Lecture 12: assembly language

Goals

identify the components of a CPU instruction
define machine code, assembly language, assembler, and disassembly
compare and contrast DRAM and SRAM
describe why computers usually include both kinds of memory
enumerate some differences between RISC and CISC architectures

last time, we started to almost get a glimpse of how all these circuity things we’ve been working with can kind of behave like a computer

we have some combinational logic to perform mathematical operations on data—we call this component the ALU

then we have another chunk of storage elements to hold the operands and results for our computations

the latter is a group of registers, which we call a register file

then, just as in the traffic light example, we can make it do what we want by picking appropriate values for the inputs to those two components

and combine the signals that choose the appropriate values into a single bundle of wires, whose value we call an instruction

so to execute (the equivalent of) the instruction x = y + z, we’d need to specify:

the register where the two operands (y and z) reside;
the operation to perform (addition);
and which register to put the result in.

let’s assume we have sixteen registers at our disposal and that register 4 is set aside for x, register 2 is set aside for y, and register 5 is set aside for z

sixteen registers means we need 4 bits to identify a particular register (because 2^4 = 16)

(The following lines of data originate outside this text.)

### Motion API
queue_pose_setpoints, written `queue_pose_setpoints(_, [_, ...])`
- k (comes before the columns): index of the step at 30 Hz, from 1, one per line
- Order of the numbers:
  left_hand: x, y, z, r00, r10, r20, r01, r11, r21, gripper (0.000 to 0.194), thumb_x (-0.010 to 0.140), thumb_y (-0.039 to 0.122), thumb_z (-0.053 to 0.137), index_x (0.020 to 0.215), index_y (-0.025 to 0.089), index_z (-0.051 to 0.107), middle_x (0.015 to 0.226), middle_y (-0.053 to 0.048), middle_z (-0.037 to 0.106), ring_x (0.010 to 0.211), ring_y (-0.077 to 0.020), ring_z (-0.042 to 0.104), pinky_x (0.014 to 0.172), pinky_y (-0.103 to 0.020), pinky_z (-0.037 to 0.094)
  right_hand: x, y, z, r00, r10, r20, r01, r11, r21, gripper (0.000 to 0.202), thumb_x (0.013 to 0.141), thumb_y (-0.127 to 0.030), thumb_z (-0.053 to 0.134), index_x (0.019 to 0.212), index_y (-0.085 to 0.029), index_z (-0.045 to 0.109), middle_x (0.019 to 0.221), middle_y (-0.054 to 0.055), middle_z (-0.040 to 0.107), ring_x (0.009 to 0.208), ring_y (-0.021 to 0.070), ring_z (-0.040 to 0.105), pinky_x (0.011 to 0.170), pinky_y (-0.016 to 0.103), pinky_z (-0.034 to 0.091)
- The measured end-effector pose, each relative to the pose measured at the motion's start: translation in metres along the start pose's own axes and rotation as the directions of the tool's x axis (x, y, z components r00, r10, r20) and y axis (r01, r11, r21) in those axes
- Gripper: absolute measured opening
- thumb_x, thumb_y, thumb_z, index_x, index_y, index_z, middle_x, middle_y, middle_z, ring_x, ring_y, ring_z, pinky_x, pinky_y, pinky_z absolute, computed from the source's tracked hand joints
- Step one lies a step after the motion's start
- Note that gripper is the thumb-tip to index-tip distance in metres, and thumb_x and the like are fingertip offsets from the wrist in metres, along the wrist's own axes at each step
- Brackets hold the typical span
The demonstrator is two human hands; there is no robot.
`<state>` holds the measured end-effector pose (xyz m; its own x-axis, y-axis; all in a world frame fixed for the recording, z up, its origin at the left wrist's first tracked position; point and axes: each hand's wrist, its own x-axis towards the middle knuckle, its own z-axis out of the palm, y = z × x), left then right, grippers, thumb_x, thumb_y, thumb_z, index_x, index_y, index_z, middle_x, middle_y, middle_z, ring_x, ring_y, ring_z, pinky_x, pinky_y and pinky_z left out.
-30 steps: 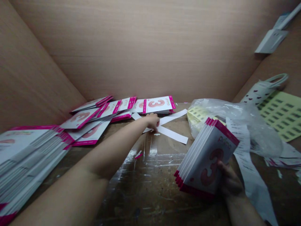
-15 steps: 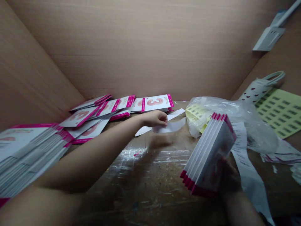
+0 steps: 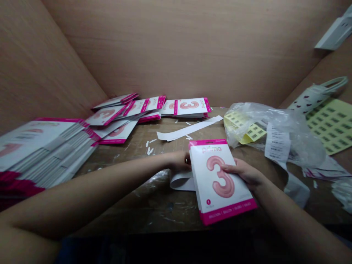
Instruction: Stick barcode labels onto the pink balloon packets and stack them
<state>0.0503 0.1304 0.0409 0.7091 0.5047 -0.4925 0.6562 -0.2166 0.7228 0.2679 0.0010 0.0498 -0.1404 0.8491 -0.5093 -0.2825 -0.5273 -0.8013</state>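
Note:
My right hand [image 3: 246, 174] grips a small stack of balloon packs [image 3: 220, 185], white with pink ends, the top one printed with a pink number 3. Its thumb lies across the front, and the other fingers are behind the packs. At the stack's left edge is my left hand [image 3: 180, 161], closed on a white paper strip [image 3: 183, 181] that curls below it and runs behind the packs. The packs partly hide its fingertips. Another white paper strip [image 3: 189, 128] lies flat on the table just beyond.
Many stacked balloon packs [image 3: 55, 146] fill the left side, and more packs [image 3: 191, 106] lie along the back panel. On the right are a clear plastic bag [image 3: 305, 143], yellow label sheets [image 3: 335, 123], a barcode label strip [image 3: 277, 143] and a heart-patterned pouch [image 3: 309, 97]. Paper scraps dot the brown tabletop [image 3: 132, 152].
My left hand has picked up a paper strip and brought it nearer, to the packs. My right hand has moved left and turned the stack so its printed front faces up.

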Motion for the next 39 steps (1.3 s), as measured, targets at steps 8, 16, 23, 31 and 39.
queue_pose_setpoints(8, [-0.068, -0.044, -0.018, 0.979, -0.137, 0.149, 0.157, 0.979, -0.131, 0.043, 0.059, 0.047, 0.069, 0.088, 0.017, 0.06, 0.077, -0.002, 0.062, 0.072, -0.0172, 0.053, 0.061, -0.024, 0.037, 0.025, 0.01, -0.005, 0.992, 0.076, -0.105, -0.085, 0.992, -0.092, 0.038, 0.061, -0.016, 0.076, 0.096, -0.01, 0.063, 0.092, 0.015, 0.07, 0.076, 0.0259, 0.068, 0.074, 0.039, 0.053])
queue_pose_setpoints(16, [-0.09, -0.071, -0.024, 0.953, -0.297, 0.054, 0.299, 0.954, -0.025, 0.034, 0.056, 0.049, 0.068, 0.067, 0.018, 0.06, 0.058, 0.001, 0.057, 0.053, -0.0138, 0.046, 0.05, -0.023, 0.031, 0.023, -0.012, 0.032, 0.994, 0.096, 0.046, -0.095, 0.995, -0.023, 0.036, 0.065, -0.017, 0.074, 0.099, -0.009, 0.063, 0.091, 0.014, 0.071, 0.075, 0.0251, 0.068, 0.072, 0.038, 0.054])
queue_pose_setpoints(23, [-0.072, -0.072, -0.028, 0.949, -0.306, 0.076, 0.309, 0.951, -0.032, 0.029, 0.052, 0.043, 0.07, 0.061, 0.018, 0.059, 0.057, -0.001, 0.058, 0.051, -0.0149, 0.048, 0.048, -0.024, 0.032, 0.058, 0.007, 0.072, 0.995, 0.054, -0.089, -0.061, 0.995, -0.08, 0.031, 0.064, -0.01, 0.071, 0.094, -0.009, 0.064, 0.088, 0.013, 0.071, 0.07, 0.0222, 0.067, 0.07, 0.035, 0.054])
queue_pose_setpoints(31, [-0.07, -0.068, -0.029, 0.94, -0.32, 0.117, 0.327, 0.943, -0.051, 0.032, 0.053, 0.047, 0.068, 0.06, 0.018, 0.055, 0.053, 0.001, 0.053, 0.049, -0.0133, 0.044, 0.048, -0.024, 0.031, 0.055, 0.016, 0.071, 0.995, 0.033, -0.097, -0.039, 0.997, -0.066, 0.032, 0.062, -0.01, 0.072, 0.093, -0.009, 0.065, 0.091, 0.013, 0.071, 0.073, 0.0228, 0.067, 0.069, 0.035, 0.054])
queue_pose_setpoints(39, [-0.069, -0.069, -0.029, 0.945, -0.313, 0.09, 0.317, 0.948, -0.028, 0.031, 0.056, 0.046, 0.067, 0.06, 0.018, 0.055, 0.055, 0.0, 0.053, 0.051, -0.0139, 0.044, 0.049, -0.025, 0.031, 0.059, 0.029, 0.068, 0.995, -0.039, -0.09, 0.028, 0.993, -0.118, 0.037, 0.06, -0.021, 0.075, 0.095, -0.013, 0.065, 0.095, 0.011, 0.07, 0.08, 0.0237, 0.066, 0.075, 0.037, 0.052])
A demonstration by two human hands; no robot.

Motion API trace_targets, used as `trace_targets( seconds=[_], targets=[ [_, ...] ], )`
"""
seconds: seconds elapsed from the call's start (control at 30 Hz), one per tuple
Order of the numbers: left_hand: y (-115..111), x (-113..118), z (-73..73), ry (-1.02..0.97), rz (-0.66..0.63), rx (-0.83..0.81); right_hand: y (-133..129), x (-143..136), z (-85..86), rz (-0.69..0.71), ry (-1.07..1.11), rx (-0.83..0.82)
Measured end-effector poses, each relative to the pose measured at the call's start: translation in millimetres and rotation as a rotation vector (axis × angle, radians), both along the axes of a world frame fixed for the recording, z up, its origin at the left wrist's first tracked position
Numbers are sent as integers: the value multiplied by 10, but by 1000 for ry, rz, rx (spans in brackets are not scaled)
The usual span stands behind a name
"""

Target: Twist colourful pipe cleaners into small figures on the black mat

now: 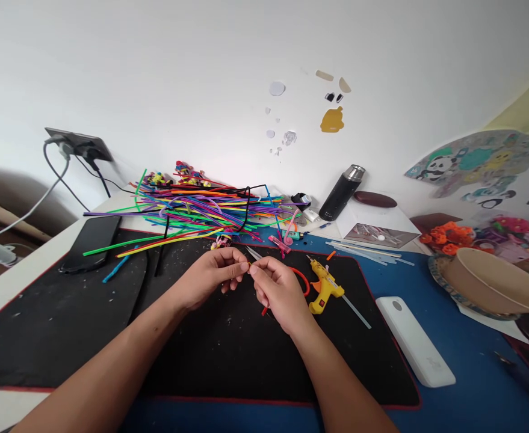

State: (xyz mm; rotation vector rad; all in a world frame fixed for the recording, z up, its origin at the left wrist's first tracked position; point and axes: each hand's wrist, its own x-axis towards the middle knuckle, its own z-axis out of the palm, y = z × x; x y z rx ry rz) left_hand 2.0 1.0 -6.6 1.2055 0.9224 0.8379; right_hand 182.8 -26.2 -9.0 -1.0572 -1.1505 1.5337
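Over the black mat, my left hand (222, 270) and my right hand (278, 290) meet with fingertips pinched. Between them is a small orange-yellow piece of pipe cleaner (248, 266), mostly covered by the fingers. Scissors (254, 253) with orange-red handles lie behind and under my right hand, partly hidden. To the right rests a yellow glue gun (325, 287) with a clear glue stick (357, 312) sticking out of its back. A small pink and yellow figure (221, 241) sits just beyond my left hand.
Many coloured pipe cleaners (205, 207) are heaped along the wall. A phone (90, 243) lies at the left. A black thermos (342, 193), loose glue sticks (372, 252), a white power bank (415, 341) and a beige bowl (499, 282) stand or lie on the right.
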Motion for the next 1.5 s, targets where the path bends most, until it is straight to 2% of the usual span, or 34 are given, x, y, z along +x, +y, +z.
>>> trace_targets(
  seconds=[0.3,0.63,1.5],
  targets=[
    [-5,12,9,-46,7,-61,8,6,-5,-23,8,-8],
    [-1,-8,-17,-100,-17,-50,12,13,17,-26,18,-16],
    [5,-6,-11,-80,-5,-79,19,11,9,-16,20,-30]
  ],
)
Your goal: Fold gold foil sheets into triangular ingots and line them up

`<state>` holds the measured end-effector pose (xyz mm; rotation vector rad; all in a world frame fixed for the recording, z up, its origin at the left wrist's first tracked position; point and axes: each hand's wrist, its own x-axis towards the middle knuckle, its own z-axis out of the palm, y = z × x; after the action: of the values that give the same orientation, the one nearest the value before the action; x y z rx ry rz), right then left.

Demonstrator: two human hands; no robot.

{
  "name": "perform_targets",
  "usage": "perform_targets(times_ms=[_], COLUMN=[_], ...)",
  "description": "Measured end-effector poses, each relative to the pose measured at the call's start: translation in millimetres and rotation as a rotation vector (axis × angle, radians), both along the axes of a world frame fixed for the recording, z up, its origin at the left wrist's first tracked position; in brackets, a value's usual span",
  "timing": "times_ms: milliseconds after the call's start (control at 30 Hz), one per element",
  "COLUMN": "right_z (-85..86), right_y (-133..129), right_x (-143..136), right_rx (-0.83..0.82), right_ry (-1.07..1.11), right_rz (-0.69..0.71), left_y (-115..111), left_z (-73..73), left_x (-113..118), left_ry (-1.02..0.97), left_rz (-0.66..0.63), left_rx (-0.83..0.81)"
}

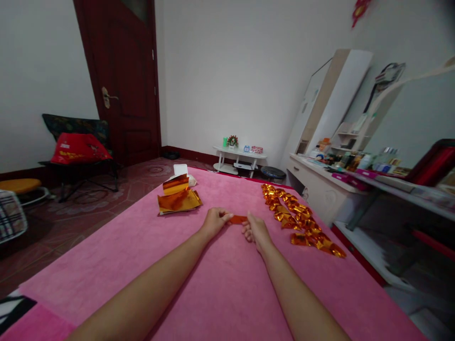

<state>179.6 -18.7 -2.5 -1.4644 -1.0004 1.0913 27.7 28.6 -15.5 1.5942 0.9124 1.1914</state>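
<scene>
A narrow strip of orange foil [238, 219] stretches between my two hands, low over the pink cloth [220, 274]. My left hand [216, 221] pinches its left end between thumb and fingers. The right end is pinched by my right hand [256, 230], whose other fingers are curled. To the left of my hands lies a stack of gold foil sheets [178, 201], with another folded gold piece [176, 184] just behind it. On the right, several crumpled gold foil pieces [284, 215] lie in rows on the cloth.
A white item [180, 169] sits at the cloth's far left edge. Beyond are a low white table [239, 151] and a round black stool [273, 173]. A cluttered dresser [320, 177] stands right; a chair with a red bag [78, 148] stands left.
</scene>
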Motion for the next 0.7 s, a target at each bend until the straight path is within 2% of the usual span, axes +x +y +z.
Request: perform_targets(times_ms=[133,333,500,700], right_z=[-2.1,-6.6,-10.9,-6.9], right_y=[-6,-9,-5,-9], right_x=[0,-8,-13,-14], right_rx=[0.121,0.274,0.269,0.236], right_ry=[-0.007,0.0,0.041,0.111], right_rz=[0.029,0.162,0.122,0.114], left_y=[-4,-7,-15,-22], left_z=[1.5,4.3,7.4,7.6], left_x=[-2,2,9,12], left_ry=[-0.058,-0.162,-0.268,-0.439], left_rz=[0.007,-0.002,-0.026,-0.052], left_rx=[-0.022,-0.05,-0.077,-0.227])
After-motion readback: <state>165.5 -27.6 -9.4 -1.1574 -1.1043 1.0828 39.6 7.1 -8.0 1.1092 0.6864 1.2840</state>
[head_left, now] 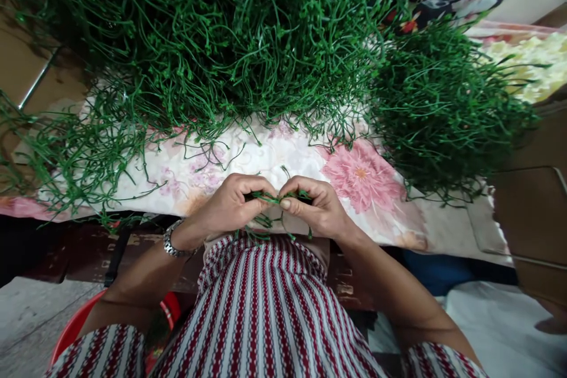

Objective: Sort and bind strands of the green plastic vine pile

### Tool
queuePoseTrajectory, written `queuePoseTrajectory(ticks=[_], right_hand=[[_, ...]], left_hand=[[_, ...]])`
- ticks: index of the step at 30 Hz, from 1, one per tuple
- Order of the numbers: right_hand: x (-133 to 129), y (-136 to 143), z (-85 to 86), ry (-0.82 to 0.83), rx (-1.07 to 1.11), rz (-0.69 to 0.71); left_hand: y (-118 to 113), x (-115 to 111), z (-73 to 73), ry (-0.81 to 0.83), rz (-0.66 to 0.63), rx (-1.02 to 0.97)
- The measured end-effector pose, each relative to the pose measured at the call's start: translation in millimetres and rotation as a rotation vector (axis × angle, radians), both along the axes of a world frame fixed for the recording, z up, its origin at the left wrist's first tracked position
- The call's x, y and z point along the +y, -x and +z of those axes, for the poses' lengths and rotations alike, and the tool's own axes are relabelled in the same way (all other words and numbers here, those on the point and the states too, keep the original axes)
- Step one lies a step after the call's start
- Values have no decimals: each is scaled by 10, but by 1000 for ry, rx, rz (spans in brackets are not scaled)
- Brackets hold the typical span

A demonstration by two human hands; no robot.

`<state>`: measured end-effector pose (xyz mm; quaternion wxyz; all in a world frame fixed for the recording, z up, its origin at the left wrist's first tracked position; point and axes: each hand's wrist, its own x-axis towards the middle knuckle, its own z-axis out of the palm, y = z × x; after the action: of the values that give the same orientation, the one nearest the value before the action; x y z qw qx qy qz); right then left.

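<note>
My left hand (234, 204), with a metal-banded watch (172, 239) on its wrist, pinches thin green stems (266, 198) between thumb and index finger. My right hand (316, 207) pinches the same stems right beside it, and the fingertips of both hands almost meet. Several stem ends hang below the hands in front of my striped clothing (261, 307). These stems are thin and branched, with small knobbed tips; whether they are plastic or real I cannot tell. Beyond my hands, a large heap of similar green stems (239, 41) covers the back of the flowered cloth (261, 156).
A smaller stem pile (447, 106) lies at the right, and loose stems (93, 153) spread at the left. Pale yellow pieces (527, 65) sit at the far right. Cardboard (527, 207) stands at the right edge. Below left is a red basin (75, 328).
</note>
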<state>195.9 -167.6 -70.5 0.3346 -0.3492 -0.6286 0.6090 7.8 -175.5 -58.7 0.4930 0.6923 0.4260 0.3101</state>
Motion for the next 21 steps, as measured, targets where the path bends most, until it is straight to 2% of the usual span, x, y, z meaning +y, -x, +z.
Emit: queuePoseTrajectory(ticks=[4, 8, 12, 17, 21], right_hand=[[39, -44, 53, -104, -72, 124], [114, -79, 83, -206, -108, 444], [202, -72, 61, -212, -80, 757], [214, -40, 59, -222, -109, 919], [183, -97, 185, -367, -261, 1015]], left_hand=[[21, 11, -21, 99, -66, -19], [68, 45, -10, 35, -335, 7], [72, 97, 26, -84, -600, 13], [9, 115, 25, -218, -791, 91], [28, 138, 77, -226, -879, 142]])
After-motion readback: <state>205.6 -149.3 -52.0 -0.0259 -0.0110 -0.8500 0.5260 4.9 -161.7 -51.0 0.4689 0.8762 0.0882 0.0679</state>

let’s also assume that the magical code we feed to the ALU to get it to perform addition is 100 (binary)

thus to cause this code to execute, we’d need to supply the following instruction:

100 0100 0010 0101
 ^    ^    ^    ^
 |    |    |    +--- register allocated to z
 |    |    +-------- register allocated to y
 |    +------------- register allocated to x
 +------------------ addition

then we package up these 15 bits and we suddenly have a single instruction that will make our register-file/ALU combo dance in a manner analogous to the 12-bit "instructions" we fed to the traffic light last week

thus a program will be a sequence of similar instructions that collectively implement the logic required

the 15-bit instruction above uses 4 bits each to represent three different registers (two sources and one destination)

the number of bits used to specify a register is a direct consequence of the design of the processor: we need enough bits to specify any register, so the number of registers in the proc affects the number of bits we need in the instruction

recall that "number of registers" is one of the things defined by the ISA

consequently, the length and format of instructions is also defined by the ISA

as you might imagine, different people have different ideas about the details of a given ISA, ideas evolve over time, some are designed for specific purposes, etc

which results in different ISAs existing

not just that, but there are two primary "families" of ISAs and you need to know them

they are RISC (reduced instruction set computers) and CISC (complex instruction set computers)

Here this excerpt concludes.